Starting at the top of the records below and ending with the line that contains "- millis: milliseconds", print each line exactly as written, skipping the pictures.

**Recorded data**
_ _ _ _
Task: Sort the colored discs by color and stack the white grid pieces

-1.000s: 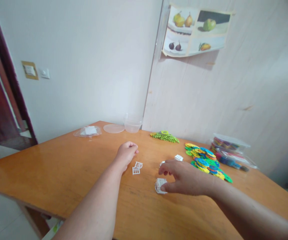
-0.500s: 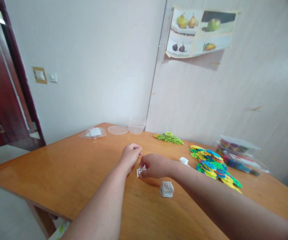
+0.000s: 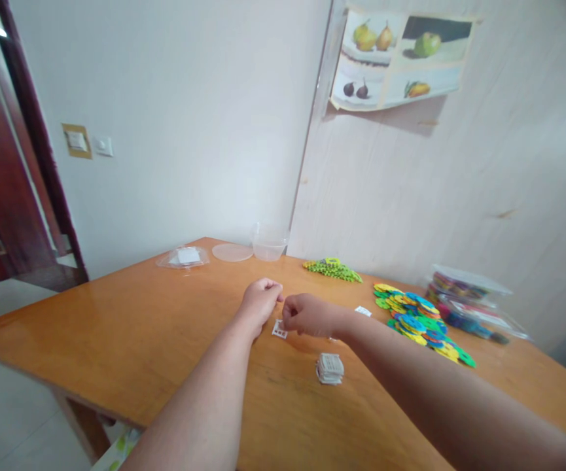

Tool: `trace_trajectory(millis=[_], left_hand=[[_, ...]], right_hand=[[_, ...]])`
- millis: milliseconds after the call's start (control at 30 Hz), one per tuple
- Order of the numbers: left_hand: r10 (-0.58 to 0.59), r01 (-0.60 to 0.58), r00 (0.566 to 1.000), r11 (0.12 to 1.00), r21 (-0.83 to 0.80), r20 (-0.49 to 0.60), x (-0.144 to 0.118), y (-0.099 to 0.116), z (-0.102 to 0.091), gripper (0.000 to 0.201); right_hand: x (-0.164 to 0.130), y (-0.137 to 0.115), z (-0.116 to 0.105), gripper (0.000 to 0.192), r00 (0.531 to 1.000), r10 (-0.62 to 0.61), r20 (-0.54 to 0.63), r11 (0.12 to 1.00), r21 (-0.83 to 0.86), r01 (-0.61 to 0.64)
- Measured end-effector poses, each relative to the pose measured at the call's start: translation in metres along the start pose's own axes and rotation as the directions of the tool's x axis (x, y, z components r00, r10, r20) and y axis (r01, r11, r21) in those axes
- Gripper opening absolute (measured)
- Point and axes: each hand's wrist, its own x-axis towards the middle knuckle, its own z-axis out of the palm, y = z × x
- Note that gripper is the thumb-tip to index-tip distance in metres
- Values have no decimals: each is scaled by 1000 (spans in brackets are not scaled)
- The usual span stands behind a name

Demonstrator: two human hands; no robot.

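Over the middle of the table, my left hand (image 3: 262, 302) is closed, its thumb and fingers drawn together; whatever they may hold is hidden. My right hand (image 3: 309, 314) is also closed, fingers curled down, just right of the left one, and its grip cannot be made out. A small white lattice piece (image 3: 279, 329) lies below and between the hands, close to the right fingertips. Nearer to me stands a neat stack of white lattice pieces (image 3: 330, 369). Beyond my right wrist is another white lattice piece (image 3: 362, 311), and a white bit peeks out under that wrist.
Colourful notched discs (image 3: 420, 320) are heaped on the right, by clear packages (image 3: 469, 304). Behind them lies a green pile (image 3: 332, 269) of small pieces. A clear tub (image 3: 269, 243), a round lid (image 3: 232, 252) and a clear package (image 3: 183, 257) sit along the table's back.
My right hand has lifted slightly and its fingers have curled closer together. The lattice piece by its fingertips now shows as a flat grid. My left hand has barely moved; the view shifted a little.
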Motion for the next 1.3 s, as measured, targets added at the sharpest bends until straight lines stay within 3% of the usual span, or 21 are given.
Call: trace_trajectory(millis=[133, 267, 333, 400, 467, 533, 600, 800, 1067, 1300], left_hand=[[-19, 29, 991, 997, -77, 132, -7, 10, 1, 34], [23, 40, 934, 985, -168, 356, -14, 16, 3, 35], [30, 54, 920, 978, -203, 391, -15, 17, 4, 32], [18, 73, 923, 973, -221, 383, -16, 17, 4, 29], [6, 88, 926, 969, -232, 378, -17, 17, 5, 27], [2, 99, 920, 966, -237, 393, -17, 17, 5, 27], [-1, 109, 910, 965, -237, 414, -18, 18, 5, 31], [-25, 132, 886, 971, -201, 462, -21, 21, 3, 45], [-24, 57, 940, 994, -89, 340, -15, 18, 0, 37], [-33, 49, 957, 998, -45, 289, -15, 17, 1, 34]], right_hand=[[-4, 13, -20, 12, 983, 94, -161, 958, 283, -45], [-10, 20, -32, 17, 970, 112, -215, 933, 358, -28], [-15, 20, -33, 15, 970, 109, -219, 933, 360, -23], [-20, 20, -33, 15, 959, 69, -276, 962, 271, 9], [-25, 18, -33, 28, 942, -64, -331, 993, 77, 95], [-31, 17, -36, 32, 925, -215, -313, 975, -130, 182], [-36, 16, -40, 27, 924, -281, -260, 941, -262, 212], [-49, 21, -59, 25, 952, -244, -184, 925, -340, 171], [-87, 75, -97, 29, 977, -102, -187, 941, -337, 34], [-104, 103, -102, 28, 991, -19, -134, 920, -391, -35]])
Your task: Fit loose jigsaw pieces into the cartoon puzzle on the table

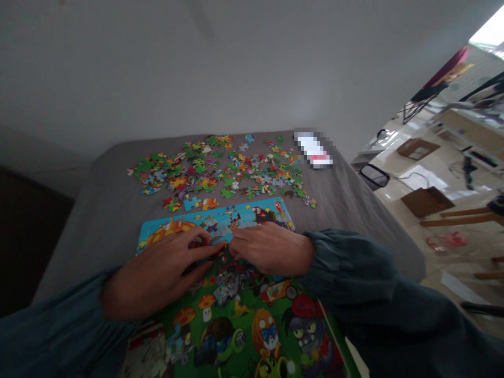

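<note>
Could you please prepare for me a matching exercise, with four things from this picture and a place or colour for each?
1. Loose puzzle pieces
2. Left hand and right hand
3. Lit screen
4. Sleeves

A. Near the far right corner of the grey cloth
B. Bluish
C. Scattered beyond the puzzle picture
D. Close together, over the puzzle picture

Pairs: 1-C, 2-D, 3-A, 4-B

The puzzle point(236, 310) was bright blue with yellow stars along the top and green lower down, patterned with cartoon figures. The loose pieces point(201, 184) mixed green, orange, red, blue and purple. The cloth point(346, 210) was plain grey, the sleeves point(350, 265) dusky blue, the boxes point(427, 202) brown.
</note>
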`<state>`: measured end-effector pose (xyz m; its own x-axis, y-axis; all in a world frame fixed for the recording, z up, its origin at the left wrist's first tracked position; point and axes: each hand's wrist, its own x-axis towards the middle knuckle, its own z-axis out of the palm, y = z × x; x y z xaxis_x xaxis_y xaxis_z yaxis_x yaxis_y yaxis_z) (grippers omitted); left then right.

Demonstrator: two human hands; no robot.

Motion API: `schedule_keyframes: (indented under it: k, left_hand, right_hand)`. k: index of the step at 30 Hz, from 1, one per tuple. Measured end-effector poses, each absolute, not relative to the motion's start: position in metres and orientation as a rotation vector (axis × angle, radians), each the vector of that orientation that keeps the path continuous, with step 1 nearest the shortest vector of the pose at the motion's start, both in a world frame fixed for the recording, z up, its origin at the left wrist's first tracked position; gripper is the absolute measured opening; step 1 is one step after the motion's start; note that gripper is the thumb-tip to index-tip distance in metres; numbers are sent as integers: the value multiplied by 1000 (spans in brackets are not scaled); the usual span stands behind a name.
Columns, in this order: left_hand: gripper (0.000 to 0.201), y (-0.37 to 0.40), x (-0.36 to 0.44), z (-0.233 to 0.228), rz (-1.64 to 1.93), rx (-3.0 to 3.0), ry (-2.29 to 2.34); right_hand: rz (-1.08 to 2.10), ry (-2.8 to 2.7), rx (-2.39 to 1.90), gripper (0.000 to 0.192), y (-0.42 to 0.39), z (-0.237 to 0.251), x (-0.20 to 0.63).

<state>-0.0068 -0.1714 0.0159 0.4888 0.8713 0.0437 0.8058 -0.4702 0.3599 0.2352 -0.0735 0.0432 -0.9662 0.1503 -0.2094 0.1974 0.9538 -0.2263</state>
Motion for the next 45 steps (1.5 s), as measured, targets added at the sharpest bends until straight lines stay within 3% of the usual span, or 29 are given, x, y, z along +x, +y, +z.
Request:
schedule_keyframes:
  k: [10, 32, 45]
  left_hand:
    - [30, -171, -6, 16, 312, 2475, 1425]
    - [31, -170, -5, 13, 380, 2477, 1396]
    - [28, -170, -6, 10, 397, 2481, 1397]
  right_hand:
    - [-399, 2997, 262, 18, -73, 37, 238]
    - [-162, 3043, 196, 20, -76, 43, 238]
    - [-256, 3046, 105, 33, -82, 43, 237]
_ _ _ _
**Output**
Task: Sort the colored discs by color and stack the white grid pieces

-1.000s: 
-0.500s: 
+0.000s: 

Tool: `trace_trajectory(millis=[_], left_hand=[[_, ...]], right_hand=[[_, ...]])`
- millis: milliseconds after the call's start (control at 30 Hz), one per tuple

The response to this exercise has been given in full.